The LGTM Stack
Grafana Cloud is built on four open-source projects — collectively called the LGTM stack — each purpose-built for a specific telemetry signal. Unlike monolithic platforms that use a single proprietary backend, Grafana Labs maintains dedicated, horizontally-scalable systems optimized for each data type.
flowchart TD
A[Applications & Infrastructure] --> B[OTel Collector / Grafana Agent / Alloy]

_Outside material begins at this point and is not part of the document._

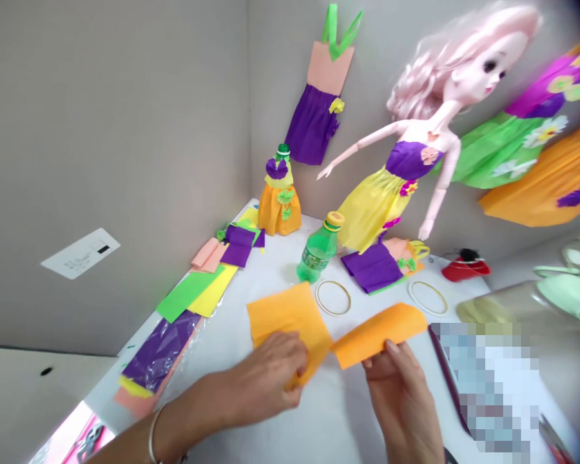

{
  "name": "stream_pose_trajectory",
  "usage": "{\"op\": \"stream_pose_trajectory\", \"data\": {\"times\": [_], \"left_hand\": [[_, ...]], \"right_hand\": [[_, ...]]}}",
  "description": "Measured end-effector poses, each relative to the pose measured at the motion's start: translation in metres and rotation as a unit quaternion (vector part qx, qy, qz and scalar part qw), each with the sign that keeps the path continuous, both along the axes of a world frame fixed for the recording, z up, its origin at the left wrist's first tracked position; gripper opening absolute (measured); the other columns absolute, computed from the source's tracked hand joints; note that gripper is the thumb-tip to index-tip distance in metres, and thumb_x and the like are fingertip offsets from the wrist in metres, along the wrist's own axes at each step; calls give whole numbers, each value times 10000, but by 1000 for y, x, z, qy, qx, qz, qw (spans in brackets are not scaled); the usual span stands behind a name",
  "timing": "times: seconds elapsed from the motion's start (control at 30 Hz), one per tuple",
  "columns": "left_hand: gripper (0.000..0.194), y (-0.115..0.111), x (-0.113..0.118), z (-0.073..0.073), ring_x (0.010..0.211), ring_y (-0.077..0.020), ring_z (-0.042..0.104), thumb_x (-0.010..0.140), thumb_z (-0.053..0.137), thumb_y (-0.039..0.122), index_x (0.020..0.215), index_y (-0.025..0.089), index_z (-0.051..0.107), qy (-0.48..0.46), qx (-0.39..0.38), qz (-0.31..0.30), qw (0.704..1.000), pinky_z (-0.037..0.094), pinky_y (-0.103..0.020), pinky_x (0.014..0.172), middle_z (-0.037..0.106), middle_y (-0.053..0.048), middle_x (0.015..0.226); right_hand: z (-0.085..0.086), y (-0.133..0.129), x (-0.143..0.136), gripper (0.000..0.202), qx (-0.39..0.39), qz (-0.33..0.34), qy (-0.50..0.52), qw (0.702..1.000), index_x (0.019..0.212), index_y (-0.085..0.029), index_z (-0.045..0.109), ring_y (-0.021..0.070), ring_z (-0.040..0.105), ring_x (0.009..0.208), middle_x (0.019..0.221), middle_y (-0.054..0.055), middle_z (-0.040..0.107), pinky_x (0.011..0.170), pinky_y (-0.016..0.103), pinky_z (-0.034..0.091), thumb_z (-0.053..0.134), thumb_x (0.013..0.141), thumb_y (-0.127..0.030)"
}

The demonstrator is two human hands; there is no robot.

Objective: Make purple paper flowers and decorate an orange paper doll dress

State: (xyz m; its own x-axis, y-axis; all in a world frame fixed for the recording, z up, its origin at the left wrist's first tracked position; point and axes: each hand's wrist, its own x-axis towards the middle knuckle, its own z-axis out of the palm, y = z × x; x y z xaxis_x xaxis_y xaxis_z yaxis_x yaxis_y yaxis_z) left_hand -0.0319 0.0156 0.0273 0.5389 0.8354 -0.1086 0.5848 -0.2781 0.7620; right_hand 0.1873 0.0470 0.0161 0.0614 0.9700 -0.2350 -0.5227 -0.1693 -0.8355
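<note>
Head view: orange sheet (280, 316) lies towards the middle of the bench (338, 412), inward of its left edge and in front of the green bottle (314, 243). Left hand (270, 370) is over it, fingers curled; cannot tell whether they pinch the sheet or only press it. Right hand (408, 393) grips the folded orange piece (381, 332) between thumb and fingers, raised at a tilt. The two oranges meet or overlap at a narrow point; cannot tell whether they are joined. Risk 1: if joined, a hard pull by the right hand could tear them there, the left hand acting as anchor. Risk 2: uneven pressure from the curled fingers could crease the sheet or skew it. Risk 3: sheet's far corner points at the bottle and gold ring (334, 314); a push towards the bench's back edge could tip one or shift the other. Risk 4: bracelet (151, 438) is near the plastic-wrapped purple sheets (159, 351) along the left edge; a sweep of that forearm could snag the plastic.
</note>
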Motion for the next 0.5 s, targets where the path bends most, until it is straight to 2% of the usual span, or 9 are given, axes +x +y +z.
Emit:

B --> C[Grafana Mimir — Metrics]
B --> D[Grafana Loki — Logs]
B --> E[Grafana Tempo — Traces]
C --> F[Grafana Dashboards]
D --> F
E --> F
F --> G[Alertmanager / Grafana OnCall]
style A fill:#3B9797,color:#fff
style B fill:#132440,color:#fff
style C fill:#BF092F,color:#fff
style D fill:#16476A,color:#fff
style E fill:#16476A,color:#fff
style F fill:#3B9797,color:#fff
style G fill:#132440,color:#fff
| Component | Signal | Query Language | Open-Source Project |
|---|---|---|---|
| Grafana Mimir | Metrics | PromQL | Apache 2.0 licensed |
| Grafana Loki | Logs | LogQL | AGPLv3 licensed |
| Grafana Tempo | Traces | TraceQL | AGPLv3 licensed |
| Grafana | Visualization | — | AGPLv3 licensed |
| Grafana Alloy | Collection (Agent) | River config | Apache 2.0 licensed |
The critical architectural advantage: every protocol is open. Mimir speaks Prometheus remote_write, Loki accepts standard syslog and Fluentd protocols, and Tempo ingests OpenTelemetry, Jaeger, and Zipkin natively. You can migrate away from Grafana Cloud at any time without rewriting instrumentation — the same agents and SDKs work with self-hosted versions.
Grafana Mimir (Managed Metrics)
Grafana Mimir is the metrics backend powering Grafana Cloud — a horizontally scalable, multi-tenant Prometheus-compatible time-series database. If you already know PromQL, you know how to query Mimir. It's designed to handle billions of active series with consistent query performance.
Prometheus vs Mimir Comparison
| Aspect | Prometheus (Self-Hosted) | Grafana Mimir (Grafana Cloud) |
|---|---|---|
| Retention | Limited by local disk (typically 15-30 days) | 13 months default, configurable up to 2 years |
| High Availability | Manual — dual Prometheus + deduplication | Built-in — triple replication across zones |
| Horizontal Scaling | Not native — requires federation/Thanos/Cortex | Native — scales to billions of active series |
| Query Performance | Degrades with cardinality and range | Query sharding across workers; consistent latency |
| Global View | Requires federation for cross-cluster queries | Single pane across all clusters and regions |
| Maintenance | Manual upgrades, compaction tuning, storage management | Fully managed — zero operational overhead |
| Cost | Infrastructure + engineering time | Per active series pricing ($8/1K series/month) |
Sending Metrics to Grafana Cloud
# Grafana Alloy configuration for remote_write to Grafana Cloud
prometheus.remote_write "grafana_cloud" {
endpoint {
url = "https://prometheus-prod-01-eu-west-0.grafana.net/api/prom/push"
basic_auth {
username = env("GRAFANA_CLOUD_PROM_USER")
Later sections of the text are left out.